PEP 688: Request for feedback on bytes/bytearray promotion
I recently revised PEP 688 (https://peps.python.org/pep-0688/), which proposes a mechanism to make the buffer protocol accessible to the type system. The most technically challenging part of the PEP is in the interaction with the C API, so I opened a primary discussion thread on the core dev Discourse at https://discuss.python.org/t/pep-688-take-2-making-the-buffer-protocol-acces... . However, the PEP also proposes a change that affects primarily static type checkers: removing the implicit promotion of memoryview and bytearray to bytes. For context, the CPython docs currently specify that a type annotation of "bytes" should also include bytearray and memoryview values, similar to how "float" implicitly includes int. Mypy and pyright implement this rule; pyre does not. I have a draft mypy PR removing the implicit promotion at https://github.com/python/mypy/pull/12661. The mypy-primer output shows that it is not uncommon for projects to rely on the implicit promotion. (Though it's worth noting that a maintainer of the most impacted project, psycopg, asked mypy to remove the implicit promotion because it caused mypy to miss bugs: https://github.com/python/mypy/issues/12643#issuecomment-1105914159.) Several people commented on Discourse that they feel it is more intuitive for newcomers if a bytes type annotation also includes bytearray.
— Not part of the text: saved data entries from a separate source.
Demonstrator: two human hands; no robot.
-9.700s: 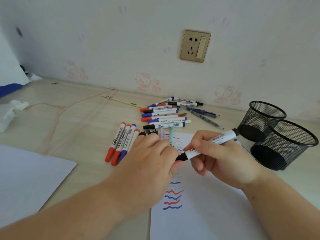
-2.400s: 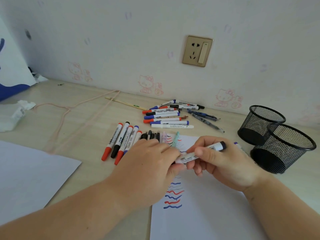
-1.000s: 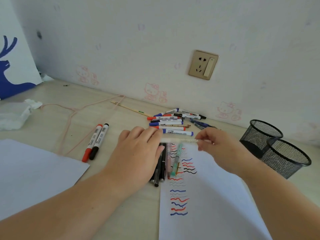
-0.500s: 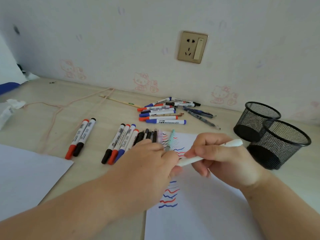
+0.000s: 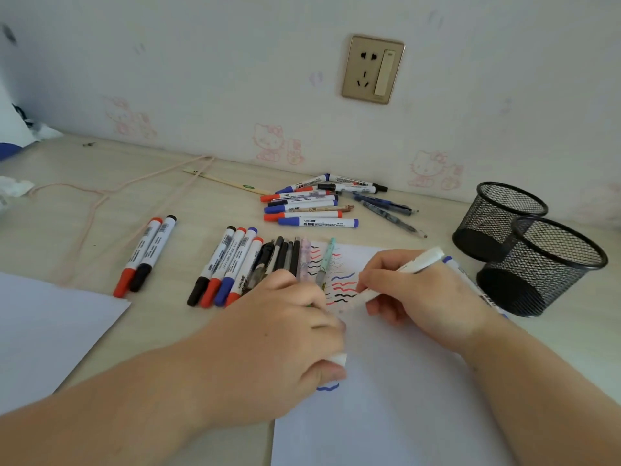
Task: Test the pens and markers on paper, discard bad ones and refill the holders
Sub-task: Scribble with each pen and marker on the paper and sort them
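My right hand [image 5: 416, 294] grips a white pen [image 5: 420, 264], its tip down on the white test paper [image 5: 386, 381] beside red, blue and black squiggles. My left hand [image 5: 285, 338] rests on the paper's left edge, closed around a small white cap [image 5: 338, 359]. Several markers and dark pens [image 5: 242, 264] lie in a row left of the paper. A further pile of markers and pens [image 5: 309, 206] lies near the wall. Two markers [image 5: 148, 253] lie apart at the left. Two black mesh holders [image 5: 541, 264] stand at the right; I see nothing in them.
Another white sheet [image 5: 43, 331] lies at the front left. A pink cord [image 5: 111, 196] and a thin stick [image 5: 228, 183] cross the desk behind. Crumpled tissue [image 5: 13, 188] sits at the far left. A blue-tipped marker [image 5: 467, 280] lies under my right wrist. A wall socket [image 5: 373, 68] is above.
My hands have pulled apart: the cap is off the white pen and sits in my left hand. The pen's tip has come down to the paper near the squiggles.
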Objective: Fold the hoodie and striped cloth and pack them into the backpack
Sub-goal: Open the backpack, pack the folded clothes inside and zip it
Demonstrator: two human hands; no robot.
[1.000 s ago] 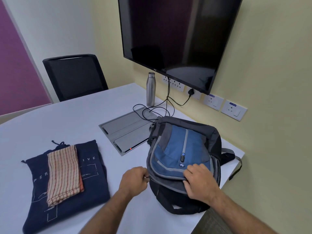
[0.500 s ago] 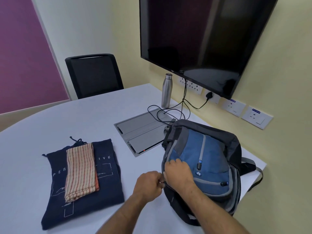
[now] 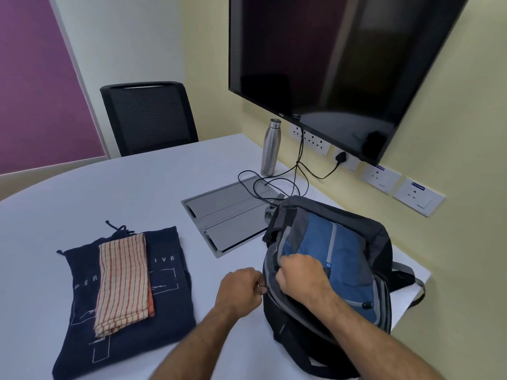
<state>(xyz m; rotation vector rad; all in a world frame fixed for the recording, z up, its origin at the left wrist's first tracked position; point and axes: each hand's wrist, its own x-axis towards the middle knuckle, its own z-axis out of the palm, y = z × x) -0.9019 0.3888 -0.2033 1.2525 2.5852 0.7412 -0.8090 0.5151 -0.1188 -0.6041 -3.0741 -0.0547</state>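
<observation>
A navy hoodie [image 3: 170,305] lies folded on the white table at the left, with a folded orange-and-cream striped cloth [image 3: 123,281] on top of it. A blue, grey and black backpack [image 3: 348,256] stands at the table's right edge. My left hand [image 3: 240,287] pinches something small at the backpack's left zipper edge. My right hand [image 3: 300,277] grips the front flap beside the zipper, just right of my left hand.
A steel bottle [image 3: 270,146] stands near the wall under a wall-mounted screen [image 3: 329,64]. Black cables [image 3: 277,182] loop over a grey floor-box lid [image 3: 230,215] set in the table. A black chair [image 3: 148,116] stands at the far side.
My right hand has slid from the backpack's lower front up to the zipper edge next to my left hand. The camera view has shifted left, and the backpack's opening has widened slightly.
</observation>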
The more I think about it, the more I'm convinced that it's better in the long term to remove this implicit promotion. The most basic rule in Python typing is that if you put a type X in an annotation, only instances of that type are accepted. Exceptions to that rule are counterintuitive and lead to confusing edge cases. If you want either bytes or bytearray, you should write "bytes | bytearray"; if you want just bytes, you should write "bytes". But I'm willing to change the PEP if the consensus in the typing community is that it's better to keep the implicit bytes/bytearray promotion. What do you think? I'm less willing to keep accepting memoryview as compatible with bytes. bytearray really does have almost perfect interoperability with bytes (the main exception is that it's not hashable), but memoryview has little in common with bytes beyond being a buffer.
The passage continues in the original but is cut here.